### THE TASK:
Look in the data below for the line that has "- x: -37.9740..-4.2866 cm", then print exactly every line from there through the line that has "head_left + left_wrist", leaving pictures out.

### DATA PROVIDED:

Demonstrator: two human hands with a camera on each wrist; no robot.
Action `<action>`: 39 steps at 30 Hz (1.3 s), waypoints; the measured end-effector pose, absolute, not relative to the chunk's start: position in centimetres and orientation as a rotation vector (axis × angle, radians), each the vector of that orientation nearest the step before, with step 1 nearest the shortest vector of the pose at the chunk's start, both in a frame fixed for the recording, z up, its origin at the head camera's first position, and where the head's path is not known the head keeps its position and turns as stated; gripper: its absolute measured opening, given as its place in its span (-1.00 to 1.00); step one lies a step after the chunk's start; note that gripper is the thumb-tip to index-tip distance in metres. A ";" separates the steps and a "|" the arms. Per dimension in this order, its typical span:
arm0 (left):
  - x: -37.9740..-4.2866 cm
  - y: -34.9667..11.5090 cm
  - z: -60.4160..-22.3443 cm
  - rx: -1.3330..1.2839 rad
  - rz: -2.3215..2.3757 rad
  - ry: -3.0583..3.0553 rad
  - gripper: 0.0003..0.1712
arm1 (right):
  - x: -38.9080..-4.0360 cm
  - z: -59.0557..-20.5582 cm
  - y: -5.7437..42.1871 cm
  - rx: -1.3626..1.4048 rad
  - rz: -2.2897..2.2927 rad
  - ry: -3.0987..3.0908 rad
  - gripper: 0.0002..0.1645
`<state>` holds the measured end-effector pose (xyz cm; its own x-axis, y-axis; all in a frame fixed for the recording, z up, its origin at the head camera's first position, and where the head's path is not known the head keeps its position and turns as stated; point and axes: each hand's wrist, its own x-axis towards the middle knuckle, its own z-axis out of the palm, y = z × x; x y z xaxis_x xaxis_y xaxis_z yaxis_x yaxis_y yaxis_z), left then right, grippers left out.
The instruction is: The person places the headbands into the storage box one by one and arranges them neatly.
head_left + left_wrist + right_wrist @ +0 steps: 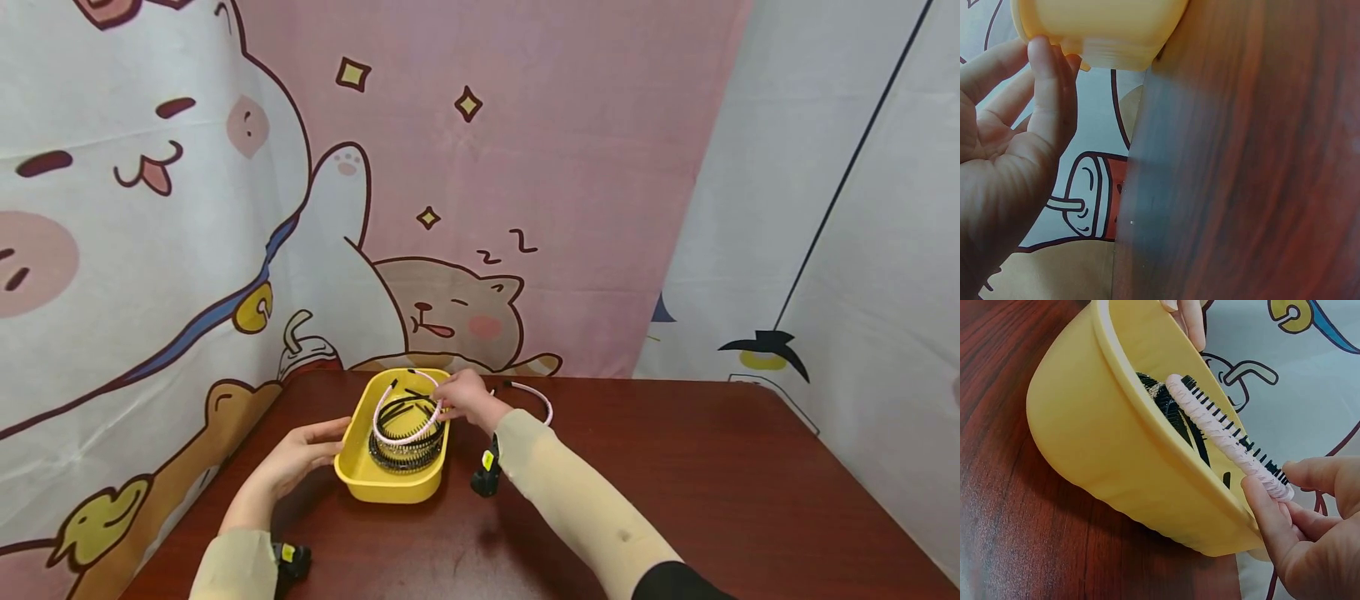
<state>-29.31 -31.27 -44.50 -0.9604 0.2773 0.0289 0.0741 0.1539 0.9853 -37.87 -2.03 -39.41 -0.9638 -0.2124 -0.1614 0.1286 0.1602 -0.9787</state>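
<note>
A yellow plastic basin [390,492] stands on the table, with several black toothed headbands [405,460] lying inside. My right hand [467,393] pinches a pale pink headband [1229,447] between thumb and fingers at the basin's right side. This headband has a wrapped band and a row of black teeth, and it hangs over the other headbands. My left hand [296,458] touches the basin's left side, its fingers fairly straight against the outer wall near the rim. In the left wrist view, the fingertips partly hide behind the basin.
Another pink headband [542,402] lies on the table to the right of the basin, partly hidden by my right arm. The dark red-brown table [712,483] ends at the back against a cartoon-printed cloth [570,208], which also hangs along the left.
</note>
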 end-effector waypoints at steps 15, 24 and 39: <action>-29.3 -31.3 -44.6 0.365 1.900 2.274 -0.32 | -38.0 -39.2 -1.5 -0.132 -1.712 2.415 -0.84; -29.1 -31.3 -44.5 0.383 1.895 2.271 -0.30 | -38.2 -38.5 0.9 -0.170 -1.681 2.478 -0.78; -29.2 -31.3 -44.5 0.363 1.893 2.276 -0.30 | -40.2 -37.6 6.9 -0.076 -1.709 2.510 -0.73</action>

### EXERCISE OUTPUT:
  - x: -37.9740..-4.2866 cm
  - y: -34.9667..11.5090 cm
  - z: -60.4160..-22.3443 cm
  - rx: -1.3330..1.2839 rad
  - rz: -2.3215..2.3757 rad
  - ry: -3.0583..3.0553 rad
  - gripper: 0.0003..0.1712
arm1 (right):
  - x: -38.9080..-4.0360 cm
  - z: -59.0557..-20.5582 cm
  - y: -5.7437..42.1871 cm
  - rx: -1.3626..1.4048 rad
  - rz: -2.2897..2.2927 rad
  - ry: -3.0987..3.0908 rad
  - gripper: 0.0002..0.1645
`<state>` holds the measured end-effector pose (xyz cm; its own x-axis, y-axis; all in a frame fixed for the recording, z up, its origin at the head camera's first position, and where the head's path is not known the head keeps its position and turns as stated; point and axes: each hand's wrist, its own x-axis towards the middle knuckle, its own z-axis out of the palm, y = z × x; x y z xaxis_x xaxis_y xaxis_z yaxis_x yaxis_y yaxis_z), left then right, grippers left out.
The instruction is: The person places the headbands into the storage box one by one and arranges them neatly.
head_left + left_wrist + right_wrist @ +0 steps: 

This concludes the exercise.